_Work required_
Note each line of the entries that includes "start". Then copy those lines.
■ ■ ■ ■ ■
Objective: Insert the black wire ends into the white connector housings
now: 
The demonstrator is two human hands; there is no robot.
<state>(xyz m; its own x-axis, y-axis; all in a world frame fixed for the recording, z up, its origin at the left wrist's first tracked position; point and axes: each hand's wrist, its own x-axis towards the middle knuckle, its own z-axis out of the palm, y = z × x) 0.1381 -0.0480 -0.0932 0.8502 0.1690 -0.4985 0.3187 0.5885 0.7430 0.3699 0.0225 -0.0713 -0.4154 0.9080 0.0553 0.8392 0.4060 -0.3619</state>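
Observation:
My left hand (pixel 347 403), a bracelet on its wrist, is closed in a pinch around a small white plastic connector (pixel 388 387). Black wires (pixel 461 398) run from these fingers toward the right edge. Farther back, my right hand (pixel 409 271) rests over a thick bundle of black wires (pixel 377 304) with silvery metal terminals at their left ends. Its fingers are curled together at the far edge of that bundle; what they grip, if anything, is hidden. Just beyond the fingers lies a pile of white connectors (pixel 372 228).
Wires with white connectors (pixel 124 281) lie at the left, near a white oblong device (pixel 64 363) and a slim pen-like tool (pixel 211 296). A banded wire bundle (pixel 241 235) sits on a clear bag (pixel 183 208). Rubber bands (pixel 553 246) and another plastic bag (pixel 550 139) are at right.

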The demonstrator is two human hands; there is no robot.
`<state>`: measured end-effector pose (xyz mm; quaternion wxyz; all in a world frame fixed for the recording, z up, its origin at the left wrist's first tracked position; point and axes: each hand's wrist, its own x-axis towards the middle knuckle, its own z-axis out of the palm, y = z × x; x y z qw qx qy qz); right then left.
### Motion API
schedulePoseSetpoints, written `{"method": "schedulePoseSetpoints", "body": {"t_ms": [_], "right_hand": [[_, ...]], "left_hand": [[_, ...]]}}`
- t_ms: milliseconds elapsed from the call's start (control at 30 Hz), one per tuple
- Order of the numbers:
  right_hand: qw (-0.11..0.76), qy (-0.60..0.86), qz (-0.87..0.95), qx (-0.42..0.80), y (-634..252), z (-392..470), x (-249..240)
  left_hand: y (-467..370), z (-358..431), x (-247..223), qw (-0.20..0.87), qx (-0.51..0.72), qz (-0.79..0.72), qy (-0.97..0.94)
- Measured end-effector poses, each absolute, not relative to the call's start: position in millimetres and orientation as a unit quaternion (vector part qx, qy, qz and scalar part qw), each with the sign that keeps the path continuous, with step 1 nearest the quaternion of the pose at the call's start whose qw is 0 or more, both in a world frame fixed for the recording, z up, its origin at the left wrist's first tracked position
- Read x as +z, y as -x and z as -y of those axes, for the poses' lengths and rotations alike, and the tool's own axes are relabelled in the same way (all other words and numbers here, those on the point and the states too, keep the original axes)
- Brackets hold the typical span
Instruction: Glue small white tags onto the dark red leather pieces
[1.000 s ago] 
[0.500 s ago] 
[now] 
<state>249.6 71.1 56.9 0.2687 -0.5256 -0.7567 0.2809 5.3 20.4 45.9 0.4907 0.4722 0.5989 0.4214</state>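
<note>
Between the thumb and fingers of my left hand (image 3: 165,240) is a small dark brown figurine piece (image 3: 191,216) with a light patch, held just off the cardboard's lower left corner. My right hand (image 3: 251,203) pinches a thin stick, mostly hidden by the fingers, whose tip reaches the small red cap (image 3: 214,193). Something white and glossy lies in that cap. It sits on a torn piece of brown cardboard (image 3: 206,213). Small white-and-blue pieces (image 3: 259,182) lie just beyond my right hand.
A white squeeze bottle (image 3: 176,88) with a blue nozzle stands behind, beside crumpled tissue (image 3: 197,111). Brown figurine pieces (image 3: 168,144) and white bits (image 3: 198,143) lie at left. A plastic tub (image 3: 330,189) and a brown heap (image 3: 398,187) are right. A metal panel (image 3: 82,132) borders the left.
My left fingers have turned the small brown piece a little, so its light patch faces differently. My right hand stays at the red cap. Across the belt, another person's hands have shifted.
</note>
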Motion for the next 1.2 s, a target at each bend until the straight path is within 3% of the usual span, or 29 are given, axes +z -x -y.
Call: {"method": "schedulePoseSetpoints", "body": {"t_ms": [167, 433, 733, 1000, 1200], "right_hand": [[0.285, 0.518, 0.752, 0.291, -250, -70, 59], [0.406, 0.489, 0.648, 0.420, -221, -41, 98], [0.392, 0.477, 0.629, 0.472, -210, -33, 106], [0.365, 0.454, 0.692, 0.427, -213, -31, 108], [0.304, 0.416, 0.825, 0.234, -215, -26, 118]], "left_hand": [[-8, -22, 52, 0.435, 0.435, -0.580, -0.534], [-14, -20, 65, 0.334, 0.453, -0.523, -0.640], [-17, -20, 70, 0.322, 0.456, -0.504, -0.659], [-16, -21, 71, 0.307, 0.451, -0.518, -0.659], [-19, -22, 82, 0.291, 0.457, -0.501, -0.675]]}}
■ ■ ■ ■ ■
_Task response_
- t_ms: milliseconds elapsed from the call's start (control at 30 Hz), one per tuple
- Measured end-effector poses, each absolute, not relative to the call's start: position in millimetres and orientation as a unit quaternion (vector part qx, qy, qz and scalar part qw), each with the sign that keeps the path continuous, with step 1 nearest the quaternion of the pose at the call's start whose qw is 0 or more, both in a world frame fixed for the recording, z up, its origin at the left wrist's first tracked position

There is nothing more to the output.